足病変(英語:Diabetic Foot Lesion)とは、主に糖尿病が原因で足に生じる皮膚病変、感染、骨関節障害などの総称です。糖尿病によって神経が麻痺し、血流が悪くなることで、小さな傷が治りにくくなり、そこから重症化してしまうケースが非常に多いのが特徴です。

専門的には、糖尿病性神経障害、血流障害、そして免疫力低下の3つが重なり合うことで発生すると定義されています。カルテでは「DFL」や「足潰瘍」といった略語や、より詳細な部位を指す記載が使われることもあります。現場では「足病(そくびょう)」と短縮して呼ばれることも一般的です。

医療・介護現場での実際の使われ方・例文

現場では、多職種連携の中で、患者さんの変化を共有するために頻繁に使われます。以下のような場面で登場します。

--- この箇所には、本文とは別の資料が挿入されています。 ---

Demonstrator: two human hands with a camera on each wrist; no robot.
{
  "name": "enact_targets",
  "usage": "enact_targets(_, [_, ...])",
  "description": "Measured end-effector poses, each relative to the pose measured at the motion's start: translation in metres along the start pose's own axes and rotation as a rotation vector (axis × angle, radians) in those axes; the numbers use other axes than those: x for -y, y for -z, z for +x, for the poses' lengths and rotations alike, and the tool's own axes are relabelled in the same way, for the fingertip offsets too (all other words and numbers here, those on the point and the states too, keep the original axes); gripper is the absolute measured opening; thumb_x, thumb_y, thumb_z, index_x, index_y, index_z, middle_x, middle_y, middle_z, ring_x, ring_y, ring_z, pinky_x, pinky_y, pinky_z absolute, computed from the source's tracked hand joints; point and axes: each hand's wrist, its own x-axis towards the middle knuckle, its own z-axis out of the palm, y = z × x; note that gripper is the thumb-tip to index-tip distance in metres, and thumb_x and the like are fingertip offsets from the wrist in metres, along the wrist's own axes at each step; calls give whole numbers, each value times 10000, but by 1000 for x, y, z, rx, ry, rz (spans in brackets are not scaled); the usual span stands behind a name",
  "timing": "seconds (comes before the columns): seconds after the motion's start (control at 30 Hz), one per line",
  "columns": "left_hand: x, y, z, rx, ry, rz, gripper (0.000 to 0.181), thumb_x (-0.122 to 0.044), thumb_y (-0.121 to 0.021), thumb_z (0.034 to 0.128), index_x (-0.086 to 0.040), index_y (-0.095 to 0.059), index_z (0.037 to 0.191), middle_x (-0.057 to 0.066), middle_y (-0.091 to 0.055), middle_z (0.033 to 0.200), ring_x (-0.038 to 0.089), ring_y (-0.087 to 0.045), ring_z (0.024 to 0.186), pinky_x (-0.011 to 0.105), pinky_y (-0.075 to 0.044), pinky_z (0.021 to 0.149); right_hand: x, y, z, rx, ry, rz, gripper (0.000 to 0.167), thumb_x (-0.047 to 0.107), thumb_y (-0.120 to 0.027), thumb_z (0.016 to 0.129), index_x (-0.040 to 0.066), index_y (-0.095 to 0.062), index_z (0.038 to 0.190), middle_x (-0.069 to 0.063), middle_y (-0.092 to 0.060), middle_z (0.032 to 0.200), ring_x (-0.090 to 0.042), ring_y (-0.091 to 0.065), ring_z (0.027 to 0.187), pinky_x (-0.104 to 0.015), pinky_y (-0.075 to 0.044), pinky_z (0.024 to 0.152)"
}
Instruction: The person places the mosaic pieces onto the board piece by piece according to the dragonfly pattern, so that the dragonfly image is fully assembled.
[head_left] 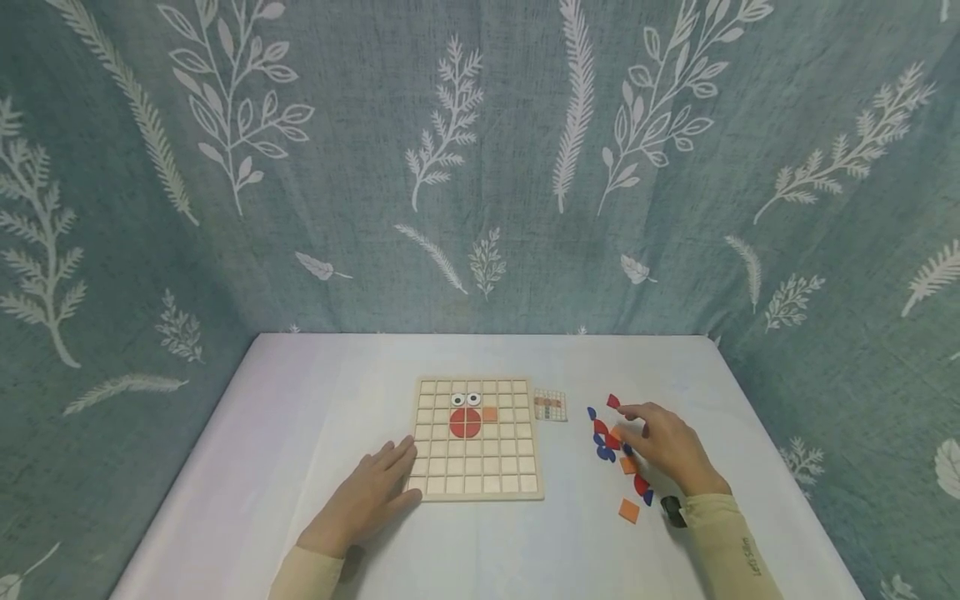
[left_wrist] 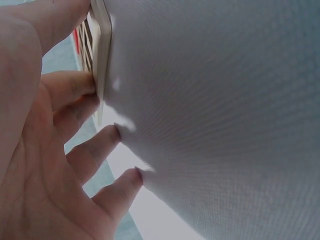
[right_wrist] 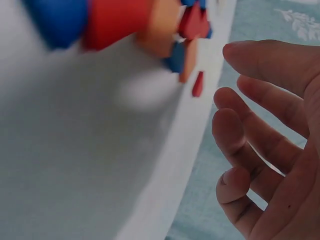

  • 「患者さんの右足第2趾に発赤があります。足病変の初期段階かもしれないので、今日の回診で医師の確認をお願いします」
  • 「糖尿病の既往がある方のフットケアを行いました。今のところ足病変の兆候は見られませんが、引き続き観察を継続します」
  • 「DFLの既往がある患者さんの入浴介助では、足指の間まで丁寧に洗ったあと、しっかりと水分を拭き取ってください」

「足病変」の関連用語・現場での注意点

足病変を理解するうえで、セットで覚えておきたい用語に「フットケア」と「神経障害」があります。神経障害がある患者さんは、足に釘が刺さっても痛みを感じないことがあります。そのため、「痛くないから大丈夫」という患者さんの言葉を鵜呑みにするのは危険です。

新人スタッフが最も注意すべきは、毎日の観察です。靴下の跡、タコ、魚の目、爪の変形など、一見些細な変化を「大したことない」と見過ごさないでください。2026年現在のDX環境では、足の写真を撮って電子カルテの画像管理システムに記録し、前回と比較する運用が定着しています。過去の記録と今の状態を比較する視点が、重症化を防ぐ鍵となります。

「足病変」に関するよくある質問(FAQ)

Q. 足病変を見つけたとき、一番に何をすべきですか?

A. 何よりも先に、担当医や看護師リーダーへ報告してください。たとえ小さな傷であっても、糖尿病患者さんの場合、数時間で悪化することもあります。自分で判断して軟膏を塗ったりせず、まずは状況を伝えることが重要です。

Q. 足病変はなぜそれほど怖いのですか?

A. 進行すると、感染が骨にまで及び、足の切断が必要になるケースがあるからです。また、歩けなくなることでADL(日常生活動作)が著しく低下し、QOL(生活の質)が大きく損なわれることが最大の懸念点です。

Q. 予防のために私たちにできることはありますか?

A. 日常的な「足の観察」と「清潔保持」が最大の予防です。入浴時や着替えの際に、足の裏や指の間をくまなくチェックする習慣をチームで作りましょう。また、サイズの合わない靴を履いていないか確認するのも大切なケアの一つです。

まとめ:現場で役立つ「足病変」の知識

  • 足病変は「糖尿病患者さんの足に起こるあらゆる異常」の総称である。
  • 痛みを感じにくい患者さんも多いため、「見た目の変化」にいち早く気づく観察力が重要。
  • 小さな異常を見つけたら、すぐにチームで共有し、早期介入を行う。
  • 最新のDXツールを活用して、経時的な変化を記録・比較する習慣をつける。

足病変のケアは、患者さんの生活を守るための非常に重要なミッションです。最初は難しく感じるかもしれませんが、毎日足を観察する中で「いつもの状態」を知ることから始めてみてください。あなたの丁寧な観察が、患者さんの歩みを支える大きな力になりますよ。